No se da cuenta de que se trata de un paraíso rodeado de ciénagas y cubierto por un cielo con tormentas en cierne. Este gran funámbulo camina por la cuerda floja suponiéndose infalible. Desconociendo el peligro de desplazarse sobre el nervio más sensible de la humanidad, a cada paso hace acrobacias para perpetuar su condición de campeón y sin advertir que concurrirá en el desastre propio y en el general. Para él no hay diferencia entre caminar con firmeza y hacer equilibrio, que sólo es propio de los verdaderos acróbatas. Sin embargo, es lo que ha elegido para intercalar entre él y su destino, la realidad de lo que será sólo una pobre historia. Puede dejar de ser lo que es si baja de su inestable sendero y piensa en los que esperan de él todo, encontrando la comparación y el espejo. Hasta no hace mucho tiempo se recogía, incluso en los medios de extrema pobreza, la tradición de inextinguible y envidiable honorabilidad; hoy ya no está.
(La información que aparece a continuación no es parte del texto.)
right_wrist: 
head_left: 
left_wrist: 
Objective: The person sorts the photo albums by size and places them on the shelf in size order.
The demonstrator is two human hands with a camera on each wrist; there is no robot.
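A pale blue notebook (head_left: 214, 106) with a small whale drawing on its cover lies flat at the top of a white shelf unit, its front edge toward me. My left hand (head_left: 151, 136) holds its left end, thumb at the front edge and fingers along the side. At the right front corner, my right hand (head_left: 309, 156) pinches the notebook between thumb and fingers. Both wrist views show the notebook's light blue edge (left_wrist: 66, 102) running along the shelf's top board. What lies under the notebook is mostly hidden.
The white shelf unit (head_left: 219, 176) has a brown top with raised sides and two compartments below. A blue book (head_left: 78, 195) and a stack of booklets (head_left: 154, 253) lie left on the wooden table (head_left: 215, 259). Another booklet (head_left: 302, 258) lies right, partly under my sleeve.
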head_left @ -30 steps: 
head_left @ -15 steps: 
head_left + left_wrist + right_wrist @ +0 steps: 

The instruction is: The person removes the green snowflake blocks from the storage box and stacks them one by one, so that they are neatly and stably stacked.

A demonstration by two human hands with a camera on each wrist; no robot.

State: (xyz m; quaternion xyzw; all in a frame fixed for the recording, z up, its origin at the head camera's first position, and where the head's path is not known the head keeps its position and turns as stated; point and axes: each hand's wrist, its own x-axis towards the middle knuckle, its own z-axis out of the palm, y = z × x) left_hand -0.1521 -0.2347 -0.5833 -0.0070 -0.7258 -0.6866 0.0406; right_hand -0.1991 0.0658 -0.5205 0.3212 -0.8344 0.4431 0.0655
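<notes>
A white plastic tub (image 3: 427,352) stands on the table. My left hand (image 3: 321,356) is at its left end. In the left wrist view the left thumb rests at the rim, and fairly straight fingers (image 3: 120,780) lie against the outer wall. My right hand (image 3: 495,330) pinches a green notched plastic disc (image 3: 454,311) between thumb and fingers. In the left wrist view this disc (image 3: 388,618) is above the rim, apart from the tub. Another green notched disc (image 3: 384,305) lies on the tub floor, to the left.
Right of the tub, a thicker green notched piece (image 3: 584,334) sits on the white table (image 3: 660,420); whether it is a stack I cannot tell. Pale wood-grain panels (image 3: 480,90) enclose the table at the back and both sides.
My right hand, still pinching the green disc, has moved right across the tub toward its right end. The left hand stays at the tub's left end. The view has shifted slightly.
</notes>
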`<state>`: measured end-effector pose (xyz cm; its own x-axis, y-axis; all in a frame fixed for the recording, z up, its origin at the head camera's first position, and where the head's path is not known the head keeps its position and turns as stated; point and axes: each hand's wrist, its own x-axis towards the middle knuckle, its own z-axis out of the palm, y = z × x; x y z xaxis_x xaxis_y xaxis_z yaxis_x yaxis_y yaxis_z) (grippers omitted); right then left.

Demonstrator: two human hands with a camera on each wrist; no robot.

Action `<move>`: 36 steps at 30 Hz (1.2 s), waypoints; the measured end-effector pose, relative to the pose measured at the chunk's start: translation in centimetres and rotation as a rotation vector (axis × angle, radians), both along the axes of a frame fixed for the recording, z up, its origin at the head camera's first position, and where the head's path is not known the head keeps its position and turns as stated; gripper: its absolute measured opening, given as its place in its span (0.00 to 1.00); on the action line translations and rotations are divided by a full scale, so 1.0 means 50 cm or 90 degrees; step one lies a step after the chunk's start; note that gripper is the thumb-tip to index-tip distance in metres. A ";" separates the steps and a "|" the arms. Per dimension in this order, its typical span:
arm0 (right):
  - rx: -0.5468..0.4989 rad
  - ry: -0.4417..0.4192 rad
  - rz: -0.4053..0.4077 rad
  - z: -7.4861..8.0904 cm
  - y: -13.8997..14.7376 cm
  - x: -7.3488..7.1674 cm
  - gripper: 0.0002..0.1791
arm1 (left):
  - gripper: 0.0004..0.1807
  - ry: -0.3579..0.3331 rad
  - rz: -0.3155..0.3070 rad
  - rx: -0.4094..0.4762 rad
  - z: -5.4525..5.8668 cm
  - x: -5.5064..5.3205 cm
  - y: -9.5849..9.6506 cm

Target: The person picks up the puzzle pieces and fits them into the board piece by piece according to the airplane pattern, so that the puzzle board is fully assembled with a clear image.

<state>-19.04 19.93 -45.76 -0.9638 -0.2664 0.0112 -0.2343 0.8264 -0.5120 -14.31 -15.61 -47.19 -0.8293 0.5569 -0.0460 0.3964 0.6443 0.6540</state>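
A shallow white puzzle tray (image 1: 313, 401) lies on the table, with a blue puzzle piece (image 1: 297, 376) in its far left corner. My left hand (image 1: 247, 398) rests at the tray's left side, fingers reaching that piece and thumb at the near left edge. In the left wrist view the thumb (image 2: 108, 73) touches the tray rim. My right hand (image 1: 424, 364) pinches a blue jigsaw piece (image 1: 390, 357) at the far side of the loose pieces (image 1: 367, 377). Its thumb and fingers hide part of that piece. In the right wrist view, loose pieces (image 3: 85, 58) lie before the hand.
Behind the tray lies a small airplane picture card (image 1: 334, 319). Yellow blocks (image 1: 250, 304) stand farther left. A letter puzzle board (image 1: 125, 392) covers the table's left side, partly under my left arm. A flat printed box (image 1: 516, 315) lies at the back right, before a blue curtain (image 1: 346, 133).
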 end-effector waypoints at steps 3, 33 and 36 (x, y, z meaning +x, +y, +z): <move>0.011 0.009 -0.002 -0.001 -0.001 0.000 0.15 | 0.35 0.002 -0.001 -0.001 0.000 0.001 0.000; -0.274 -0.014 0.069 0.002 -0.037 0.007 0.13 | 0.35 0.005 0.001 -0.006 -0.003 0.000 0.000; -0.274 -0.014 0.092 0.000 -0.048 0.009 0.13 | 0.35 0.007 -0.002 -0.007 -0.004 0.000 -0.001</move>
Nuestra imagen última del espejo, que refleja la imagen de todos sin distinción de clase, es la del elemento que no constituye la esencia sino el accidente, lo que viene después y que, inopinadamente, se vuelve centro de nuestra atención. Eso que nos resuelve a impulsar hacia el centro, llamado frecuentemente imaginario colectivo, es el escenario mental que más nos fascina, una concepción relativamente nueva que corresponde a la predilección de quienes actúan, pero no viven. En las tablas de ese escenario de decorados encubridores no aparecerá otra cosa que lo accesorio, la cultura de lo complementario. No sorprende ni molesta en los artefactos, en los automóviles y autobuses, en fin, en la calle y el cartel publicitario. Si esta industria del accesorio se convierte en cultura, entonces, nuestra mente se satisfará en el accidente y desdeñará o postergará la esencia.